Even if the committee is able to send the bill back to the House with
suggested revisions before Christmas, a final vote wouldn't be expected
until after Paul Martin has, in all likelihood, already been chosen to
replace Mr. Chretien. By then, the current Prime Minister's ability to bend
the House to his purpose will be non-existent. The situation, in other
words, is bleak.

It's a shame, for there are compelling arguments for decriminalizing
possession of small amounts of marijuana. Several provincial courts of
appeal have already vacated the criminal laws on pot possession. Committees
of both the House and Senate have investigated the issue and recommended
decriminalization. Various polls have shown that the Canadian public in
recent years has moved from a 50-50 split on decrim to something like 70-30
in favour (though that support is once again weakening). Most of Europe and
even parts of the United States have already moved to decriminalize simple
possession.

Justice Minister Martin Cauchon is a strong proponent of the bill, and there
have been few lieutenants more loyal during the dark days of last summer's
caucus mutiny. Advisers in the Prime Minister's Office are also solidly
behind it. Late last year, their arguments convinced the PM, who gave the
nod to go ahead.

But then came the push-back. Health Minister Anne McLellan was none too
happy that pot was being decriminalized when Health Canada didn't have the
funding for an aggressive antidrug campaign. Police forces and Mothers
Against Drunk Driving Canada said the legislation would give police too
little discretion in deciding whether to lay charges and would encourage
toking and driving.

Then low-level U.S. protests against the bill began to increase in volume.
Less than two weeks ago, White House drug czar John Walters warned that
Canada risked seeing its border clog up as badly as the U.S.-Mexican border,
if Parliament passed the law.

"We'll respond to the threat," he said on Fox cable news, adding: "What we
have to do is protect Americans and, right now, this is out of control."

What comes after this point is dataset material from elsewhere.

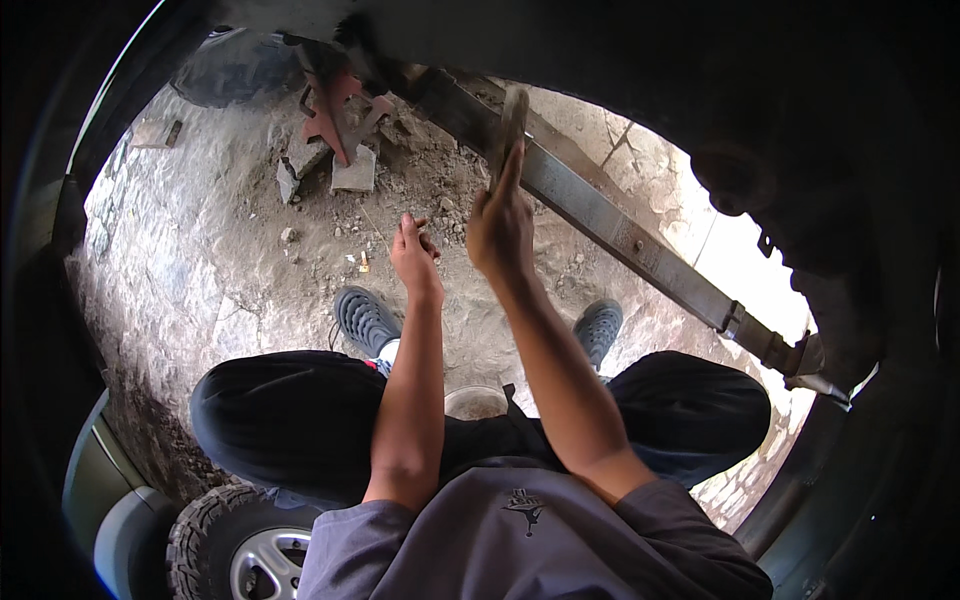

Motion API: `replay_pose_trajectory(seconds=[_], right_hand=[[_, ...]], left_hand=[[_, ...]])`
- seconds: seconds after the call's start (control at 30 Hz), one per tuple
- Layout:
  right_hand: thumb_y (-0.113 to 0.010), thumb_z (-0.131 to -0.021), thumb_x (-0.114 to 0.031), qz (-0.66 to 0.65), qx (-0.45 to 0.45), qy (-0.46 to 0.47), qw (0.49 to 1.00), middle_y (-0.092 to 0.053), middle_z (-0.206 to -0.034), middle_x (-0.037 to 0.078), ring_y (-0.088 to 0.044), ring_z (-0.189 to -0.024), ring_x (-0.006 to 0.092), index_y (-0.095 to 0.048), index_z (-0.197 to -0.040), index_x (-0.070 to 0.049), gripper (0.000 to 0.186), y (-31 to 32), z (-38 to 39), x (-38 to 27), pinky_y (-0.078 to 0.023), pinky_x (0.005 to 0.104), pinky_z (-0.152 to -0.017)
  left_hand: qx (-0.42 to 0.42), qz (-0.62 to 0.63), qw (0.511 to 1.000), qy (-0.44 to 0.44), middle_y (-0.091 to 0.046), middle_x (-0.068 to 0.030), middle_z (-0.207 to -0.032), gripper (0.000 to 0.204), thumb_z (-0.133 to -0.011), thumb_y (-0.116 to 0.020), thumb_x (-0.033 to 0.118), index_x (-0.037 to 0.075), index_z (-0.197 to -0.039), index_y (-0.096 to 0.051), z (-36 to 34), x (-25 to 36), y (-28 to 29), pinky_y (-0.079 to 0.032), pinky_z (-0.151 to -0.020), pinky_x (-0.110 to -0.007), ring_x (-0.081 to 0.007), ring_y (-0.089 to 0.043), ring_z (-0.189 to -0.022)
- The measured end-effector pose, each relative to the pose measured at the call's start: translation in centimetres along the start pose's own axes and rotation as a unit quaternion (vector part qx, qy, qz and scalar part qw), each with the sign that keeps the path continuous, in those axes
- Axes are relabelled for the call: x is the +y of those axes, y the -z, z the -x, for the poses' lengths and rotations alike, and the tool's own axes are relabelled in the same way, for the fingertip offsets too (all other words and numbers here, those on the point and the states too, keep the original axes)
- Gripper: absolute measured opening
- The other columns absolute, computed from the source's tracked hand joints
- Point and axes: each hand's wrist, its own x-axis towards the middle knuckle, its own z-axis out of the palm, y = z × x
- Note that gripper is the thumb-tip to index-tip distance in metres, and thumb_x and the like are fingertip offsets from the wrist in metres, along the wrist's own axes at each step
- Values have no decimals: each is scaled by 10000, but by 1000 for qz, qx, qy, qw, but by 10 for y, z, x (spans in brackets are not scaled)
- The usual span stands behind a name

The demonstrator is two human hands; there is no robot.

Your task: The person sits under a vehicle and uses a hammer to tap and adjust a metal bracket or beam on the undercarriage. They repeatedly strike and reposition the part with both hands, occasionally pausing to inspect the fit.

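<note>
My right hand is closed round a flat, narrow, grey-brown piece, its exact kind unclear. The index finger lies stretched along this piece, which stands upright in front of a long grey metal beam; whether the two touch I cannot tell. To the left and a little lower, my left hand hangs above the dirt with its fingers curled in. Its palm is turned away, so anything inside is hidden. Neither hand touches the other.
Dark vehicle parts surround the view. A red metal stand rises among broken concrete blocks at the far side. Loose rubble covers the ground. Behind me on the left is a wheel. My shoes flank the dirt.
</note>
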Motion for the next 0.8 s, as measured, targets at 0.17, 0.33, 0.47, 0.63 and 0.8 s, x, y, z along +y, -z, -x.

All these irritants forced repeated postponement of the bill. The
politically astute response would have been simply to shelve it.

Mr. Chretien, however, is determined to push through his final agenda, and
decrim is part of that agenda.

But that determination is a dissipating asset. It was enough for Kyoto. It
was enough for the gun registry. It may still be enough for campaign finance
reform. It probably won't be enough for decrim.

There is one hope for the bill. MPs canvassing their ridings this summer
would need to hear emphatically that constituents support decriminalizing
marijuana, and want the bill passed without delay. And they would need to
hear it loudly enough to push the justice committee and the House to
expedite passage of the bill.

But that would require a concerted and co-ordinated effort from the pro-pot
lobby.

And they're probably just too mellow.